*What you have to do*
Every record needs to be repeated exactly; its pictures do not.
##### Data for analysis
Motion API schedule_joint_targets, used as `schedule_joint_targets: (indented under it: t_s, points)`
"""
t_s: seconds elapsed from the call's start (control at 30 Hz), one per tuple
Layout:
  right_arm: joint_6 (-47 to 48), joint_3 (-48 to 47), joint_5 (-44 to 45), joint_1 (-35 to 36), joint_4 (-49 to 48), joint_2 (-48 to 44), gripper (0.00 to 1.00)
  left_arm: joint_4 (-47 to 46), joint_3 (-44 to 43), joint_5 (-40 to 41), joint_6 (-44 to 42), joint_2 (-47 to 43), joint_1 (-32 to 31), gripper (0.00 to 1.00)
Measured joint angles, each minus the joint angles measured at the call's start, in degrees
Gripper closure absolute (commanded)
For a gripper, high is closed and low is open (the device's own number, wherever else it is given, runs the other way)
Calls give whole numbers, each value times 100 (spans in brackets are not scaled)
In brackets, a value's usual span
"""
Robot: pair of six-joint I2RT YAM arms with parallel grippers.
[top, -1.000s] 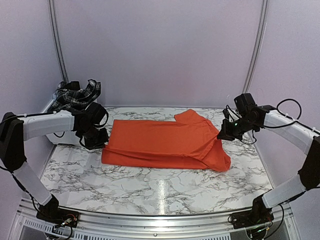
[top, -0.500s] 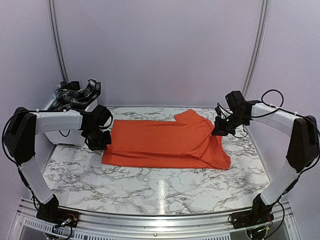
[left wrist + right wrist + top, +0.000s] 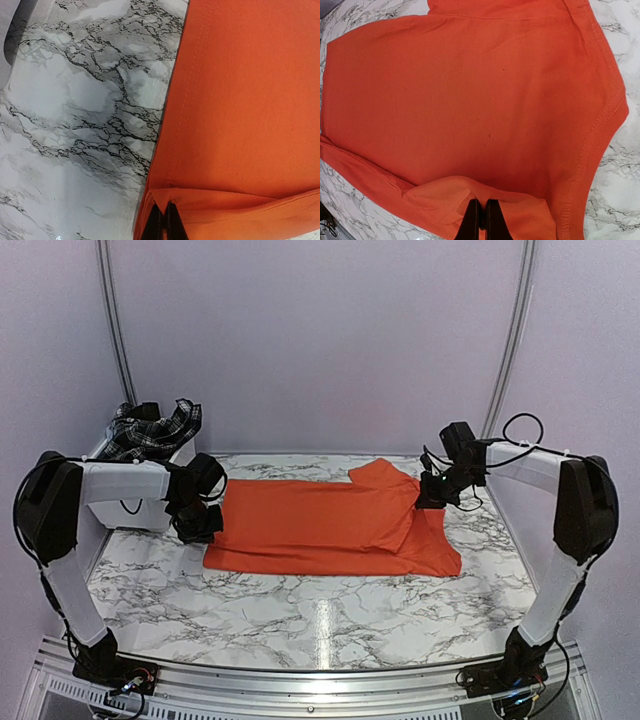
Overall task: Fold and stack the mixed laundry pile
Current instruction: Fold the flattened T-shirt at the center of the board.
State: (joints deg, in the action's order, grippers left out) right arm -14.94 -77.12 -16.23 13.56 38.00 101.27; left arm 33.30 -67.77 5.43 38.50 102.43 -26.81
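Note:
An orange T-shirt (image 3: 320,520) lies spread across the marble table, its front part doubled over lengthwise. My left gripper (image 3: 203,528) is shut on the shirt's left hem; in the left wrist view the black fingertips (image 3: 161,222) pinch a fold of orange cloth (image 3: 240,115). My right gripper (image 3: 428,502) is shut on the shirt's right end near the sleeve; in the right wrist view its fingertips (image 3: 480,220) clamp a raised fold of the orange T-shirt (image 3: 470,100). A black-and-white plaid piece (image 3: 150,430) hangs out of a white bin at the back left. No pale blue piece shows.
The white bin (image 3: 125,510) stands at the table's left edge, behind my left arm. Bare marble table (image 3: 320,620) runs in front of the shirt to the metal rail at the near edge. Purple walls close the back and sides.
Both grippers have carried the shirt's near edge toward the back, laying it over the rest. The shirt's front edge now runs straighter and both arms reach further in.

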Motion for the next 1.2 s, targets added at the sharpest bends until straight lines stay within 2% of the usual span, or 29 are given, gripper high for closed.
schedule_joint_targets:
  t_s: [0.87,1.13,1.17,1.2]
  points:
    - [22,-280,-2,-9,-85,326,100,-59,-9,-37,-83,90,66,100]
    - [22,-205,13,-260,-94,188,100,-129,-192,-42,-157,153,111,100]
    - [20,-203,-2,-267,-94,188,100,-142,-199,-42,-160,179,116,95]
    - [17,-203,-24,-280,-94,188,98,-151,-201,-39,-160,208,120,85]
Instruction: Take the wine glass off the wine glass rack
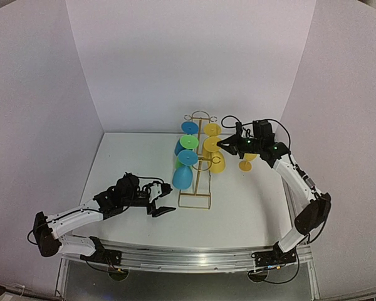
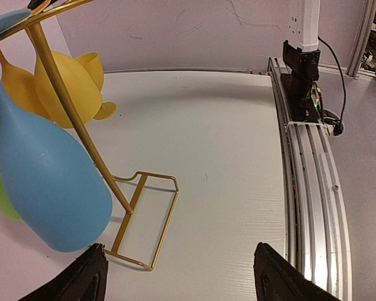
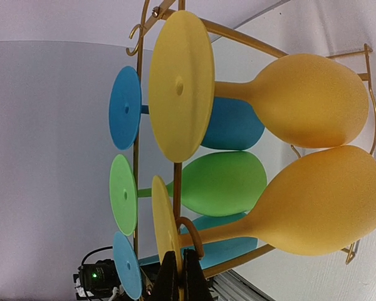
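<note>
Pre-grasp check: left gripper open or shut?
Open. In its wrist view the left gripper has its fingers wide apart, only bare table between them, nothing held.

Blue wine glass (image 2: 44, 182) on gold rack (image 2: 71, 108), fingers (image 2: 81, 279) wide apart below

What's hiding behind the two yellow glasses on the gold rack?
Behind the yellow glasses, two blue glasses and a green glass hang on the rack. The yellow bowls cover part of each one.
</note>
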Controlling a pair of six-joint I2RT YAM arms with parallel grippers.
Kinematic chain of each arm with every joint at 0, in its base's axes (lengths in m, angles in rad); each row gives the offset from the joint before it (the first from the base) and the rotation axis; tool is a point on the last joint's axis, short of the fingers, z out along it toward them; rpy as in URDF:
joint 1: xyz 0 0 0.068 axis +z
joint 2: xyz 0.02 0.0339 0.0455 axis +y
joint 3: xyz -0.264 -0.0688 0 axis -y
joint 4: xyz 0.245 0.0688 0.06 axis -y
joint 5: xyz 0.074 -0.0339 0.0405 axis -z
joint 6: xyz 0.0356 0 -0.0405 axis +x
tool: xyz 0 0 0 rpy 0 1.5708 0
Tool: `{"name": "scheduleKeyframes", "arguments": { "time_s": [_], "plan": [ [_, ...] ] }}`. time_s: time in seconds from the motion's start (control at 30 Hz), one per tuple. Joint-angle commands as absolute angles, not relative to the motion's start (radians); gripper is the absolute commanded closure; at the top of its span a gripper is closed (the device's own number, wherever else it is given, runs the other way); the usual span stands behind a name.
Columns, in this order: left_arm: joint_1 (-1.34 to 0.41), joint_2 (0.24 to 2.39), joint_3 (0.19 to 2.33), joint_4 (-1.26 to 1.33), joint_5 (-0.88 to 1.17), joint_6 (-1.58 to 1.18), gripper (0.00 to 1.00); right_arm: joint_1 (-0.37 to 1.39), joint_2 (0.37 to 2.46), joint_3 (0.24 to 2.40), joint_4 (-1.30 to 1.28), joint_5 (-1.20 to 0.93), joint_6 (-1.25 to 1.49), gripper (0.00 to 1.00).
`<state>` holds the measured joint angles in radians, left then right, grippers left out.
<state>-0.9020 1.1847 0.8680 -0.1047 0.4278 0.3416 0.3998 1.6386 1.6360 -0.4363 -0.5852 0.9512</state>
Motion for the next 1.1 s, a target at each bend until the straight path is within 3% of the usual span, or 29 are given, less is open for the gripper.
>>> {"name": "scheduleKeyframes", "arguments": {
  "time_s": [0.0, 1.07],
  "plan": [
    [-0.898, 1.157, 0.894, -0.089, 0.448, 0.352, 0.21, 0.386, 1.631, 1.617, -0.547, -0.552, 0.939, 1.0],
    [-0.898, 1.153, 0.897, -0.104, 0.457, 0.37, 0.21, 0.28, 1.52, 1.558, -0.54, -0.596, 0.968, 1.0]
  ]
}}
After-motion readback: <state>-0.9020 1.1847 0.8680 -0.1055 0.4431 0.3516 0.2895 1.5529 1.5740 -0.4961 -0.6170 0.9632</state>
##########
*Task result*
Motion API schedule_joint_targets, used as `schedule_joint_targets: (indented under it: t_s, points)`
"""
t_s: seconds elapsed from the call's start (control at 30 Hz), one per tuple
Layout:
  right_arm: joint_6 (-47 to 48), joint_3 (-48 to 47), joint_5 (-44 to 45), joint_1 (-35 to 36), joint_4 (-49 to 48), joint_2 (-48 to 44), gripper (0.00 to 1.00)
  left_arm: joint_4 (-47 to 46), joint_3 (-44 to 43), joint_5 (-40 to 41), joint_6 (-44 to 42), joint_2 (-47 to 43), joint_1 (-32 to 31), gripper (0.00 to 1.00)
Measured joint angles, each minus the joint angles measured at the call's start, in degrees
Gripper closure absolute (commanded)
For a gripper, high is closed and low is open (the device's own number, wherever else it is given, runs the other way)
Calls give whole numbers, each value times 100 (spans in brackets are not scaled)
In brackets, a value's usual span
"""
Robot: pair of six-joint I2RT YAM arms with parallel grippers.
[top, -1.000s] 
[top, -0.500s] 
[left wrist + right wrist + top, +0.000s] 
Overall task: Fold and stack the mixed laundry pile
Current instruction: Fold the flattened T-shirt at the center of the board.
State: (joints deg, in the action's order, grippers left out) right arm -14.94 -77.12 -16.23 13.56 38.00 101.27; left arm 33.30 -67.77 5.43 38.50 102.43 -26.81
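Note:
An orange T-shirt (image 3: 320,520) lies spread across the marble table, its front part doubled over lengthwise. My left gripper (image 3: 203,528) is shut on the shirt's left hem; in the left wrist view the black fingertips (image 3: 161,222) pinch a fold of orange cloth (image 3: 240,115). My right gripper (image 3: 428,502) is shut on the shirt's right end near the sleeve; in the right wrist view its fingertips (image 3: 480,220) clamp a raised fold of the orange T-shirt (image 3: 470,100). A black-and-white plaid piece (image 3: 150,430) hangs out of a white bin at the back left. No pale blue piece shows.
The white bin (image 3: 125,510) stands at the table's left edge, behind my left arm. Bare marble table (image 3: 320,620) runs in front of the shirt to the metal rail at the near edge. Purple walls close the back and sides.
Both grippers have carried the shirt's near edge toward the back, laying it over the rest. The shirt's front edge now runs straighter and both arms reach further in.
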
Motion for the next 1.2 s, targets added at the sharpest bends until straight lines stay within 2% of the usual span, or 29 are given, gripper high for closed.
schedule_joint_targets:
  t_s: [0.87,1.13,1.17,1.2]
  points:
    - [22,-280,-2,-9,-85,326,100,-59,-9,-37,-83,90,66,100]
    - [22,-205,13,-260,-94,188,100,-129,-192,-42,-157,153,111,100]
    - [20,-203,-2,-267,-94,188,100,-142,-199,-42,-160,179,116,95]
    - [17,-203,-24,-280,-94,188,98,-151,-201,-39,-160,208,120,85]
Instruction: Take the wine glass off the wine glass rack
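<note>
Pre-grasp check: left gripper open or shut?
Open. In its wrist view the left gripper has its fingers wide apart, only bare table between them, nothing held.

Blue wine glass (image 2: 44, 182) on gold rack (image 2: 71, 108), fingers (image 2: 81, 279) wide apart below

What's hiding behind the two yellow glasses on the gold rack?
Behind the yellow glasses, two blue glasses and a green glass hang on the rack. The yellow bowls cover part of each one.
</note>
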Controlling a pair of six-joint I2RT YAM arms with parallel grippers.
Kinematic chain of each arm with every joint at 0, in its base's axes (lengths in m, angles in rad); each row gives the offset from the joint before it (the first from the base) and the rotation axis; tool is a point on the last joint's axis, short of the fingers, z out along it toward them; rpy as in URDF:
joint 1: xyz 0 0 0.068 axis +z
joint 2: xyz 0.02 0.0339 0.0455 axis +y
joint 3: xyz -0.264 -0.0688 0 axis -y
joint 4: xyz 0.245 0.0688 0.06 axis -y
joint 5: xyz 0.074 -0.0339 0.0405 axis -z
joint 6: xyz 0.0356 0 -0.0405 axis +x
tool: xyz 0 0 0 rpy 0 1.5708 0
Tool: `{"name": "scheduleKeyframes", "arguments": { "time_s": [_], "plan": [ [_, ...] ] }}`. time_s: time in seconds from the motion's start (control at 30 Hz), one per tuple. Joint-angle commands as absolute angles, not relative to the motion's start (radians); gripper is the absolute commanded closure; at the top of its span a gripper is closed (the device's own number, wherever else it is given, runs the other way); the usual span stands behind a name.
Columns, in this order: left_arm: joint_1 (-1.34 to 0.41), joint_2 (0.24 to 2.39), joint_3 (0.19 to 2.33), joint_4 (-1.26 to 1.33), joint_5 (-0.88 to 1.17), joint_6 (-1.58 to 1.18), gripper (0.00 to 1.00); right_arm: joint_1 (-0.37 to 1.39), joint_2 (0.37 to 2.46), joint_3 (0.24 to 2.40), joint_4 (-1.30 to 1.28), joint_5 (-1.20 to 0.93), joint_6 (-1.25 to 1.49), gripper (0.00 to 1.00).
`<state>` holds the measured joint angles in radians, left then right, grippers left out.
<state>-0.9020 1.1847 0.8680 -0.1047 0.4278 0.3416 0.3998 1.6386 1.6360 -0.4363 -0.5852 0.9512</state>
Motion for the next 1.1 s, a target at each bend until the straight path is within 3% of the usual span, or 29 are given, less is open for the gripper.
>>> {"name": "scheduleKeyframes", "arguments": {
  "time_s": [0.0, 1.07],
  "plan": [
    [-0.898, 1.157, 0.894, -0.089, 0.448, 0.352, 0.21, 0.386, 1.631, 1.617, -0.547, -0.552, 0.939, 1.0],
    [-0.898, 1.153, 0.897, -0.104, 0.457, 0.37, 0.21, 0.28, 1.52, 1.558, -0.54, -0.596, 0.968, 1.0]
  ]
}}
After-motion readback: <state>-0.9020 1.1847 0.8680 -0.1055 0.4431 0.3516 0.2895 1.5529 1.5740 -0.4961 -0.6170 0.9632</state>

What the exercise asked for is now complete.